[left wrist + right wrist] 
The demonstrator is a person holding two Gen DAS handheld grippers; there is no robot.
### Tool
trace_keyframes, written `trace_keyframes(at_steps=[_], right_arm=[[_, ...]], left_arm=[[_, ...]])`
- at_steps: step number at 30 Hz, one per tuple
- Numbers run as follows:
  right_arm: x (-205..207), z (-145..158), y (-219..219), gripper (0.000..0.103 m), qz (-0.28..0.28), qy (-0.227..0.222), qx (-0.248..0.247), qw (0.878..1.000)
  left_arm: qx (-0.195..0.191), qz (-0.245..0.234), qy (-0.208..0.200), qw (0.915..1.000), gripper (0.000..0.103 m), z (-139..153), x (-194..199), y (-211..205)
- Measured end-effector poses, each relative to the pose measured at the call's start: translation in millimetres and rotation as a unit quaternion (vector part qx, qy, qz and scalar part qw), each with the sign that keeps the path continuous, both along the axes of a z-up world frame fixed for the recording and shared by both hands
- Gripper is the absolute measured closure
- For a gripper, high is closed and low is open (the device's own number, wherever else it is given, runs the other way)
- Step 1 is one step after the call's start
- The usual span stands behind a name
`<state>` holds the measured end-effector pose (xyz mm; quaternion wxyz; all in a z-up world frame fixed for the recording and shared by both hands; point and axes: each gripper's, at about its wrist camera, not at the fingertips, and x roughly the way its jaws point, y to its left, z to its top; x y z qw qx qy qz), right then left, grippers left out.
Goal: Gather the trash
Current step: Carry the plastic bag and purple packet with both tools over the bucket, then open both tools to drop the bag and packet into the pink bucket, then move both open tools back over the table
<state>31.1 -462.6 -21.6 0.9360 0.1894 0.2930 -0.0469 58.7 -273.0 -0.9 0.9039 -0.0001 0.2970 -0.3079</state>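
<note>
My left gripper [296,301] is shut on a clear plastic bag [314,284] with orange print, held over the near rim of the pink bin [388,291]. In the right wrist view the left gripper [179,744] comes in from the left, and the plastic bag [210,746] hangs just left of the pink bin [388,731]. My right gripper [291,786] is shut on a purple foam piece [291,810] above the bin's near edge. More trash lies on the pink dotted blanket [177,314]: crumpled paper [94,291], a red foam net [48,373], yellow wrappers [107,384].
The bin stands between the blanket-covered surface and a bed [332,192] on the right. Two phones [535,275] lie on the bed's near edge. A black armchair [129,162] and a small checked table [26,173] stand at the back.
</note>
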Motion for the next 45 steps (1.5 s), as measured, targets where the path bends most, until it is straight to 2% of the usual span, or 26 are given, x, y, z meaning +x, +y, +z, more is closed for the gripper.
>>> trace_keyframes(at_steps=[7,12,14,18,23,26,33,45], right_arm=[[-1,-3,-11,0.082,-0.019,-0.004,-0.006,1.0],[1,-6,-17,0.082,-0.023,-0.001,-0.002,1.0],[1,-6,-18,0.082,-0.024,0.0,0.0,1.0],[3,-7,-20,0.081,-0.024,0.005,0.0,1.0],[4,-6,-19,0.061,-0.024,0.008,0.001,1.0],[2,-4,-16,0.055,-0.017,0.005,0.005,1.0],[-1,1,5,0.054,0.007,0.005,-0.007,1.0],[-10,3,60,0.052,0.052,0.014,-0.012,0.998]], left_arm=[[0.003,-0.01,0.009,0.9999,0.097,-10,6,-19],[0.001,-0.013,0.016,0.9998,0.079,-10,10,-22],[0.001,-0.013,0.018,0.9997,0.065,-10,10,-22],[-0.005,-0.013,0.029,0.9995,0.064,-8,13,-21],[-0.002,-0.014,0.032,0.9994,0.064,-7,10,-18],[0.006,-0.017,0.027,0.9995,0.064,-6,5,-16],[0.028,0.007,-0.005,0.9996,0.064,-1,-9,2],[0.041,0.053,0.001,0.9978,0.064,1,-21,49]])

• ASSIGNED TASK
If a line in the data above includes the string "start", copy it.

• RESPONSE TO THIS TASK
- Measured end-effector poses, each relative to the pose measured at the call's start: translation in millimetres and rotation as a unit quaternion (vector part qx, qy, qz and scalar part qw), each with the sign that keeps the path continuous, both along the axes of a z-up world frame fixed for the recording and shared by both hands
- Step 1 is one step after the call's start

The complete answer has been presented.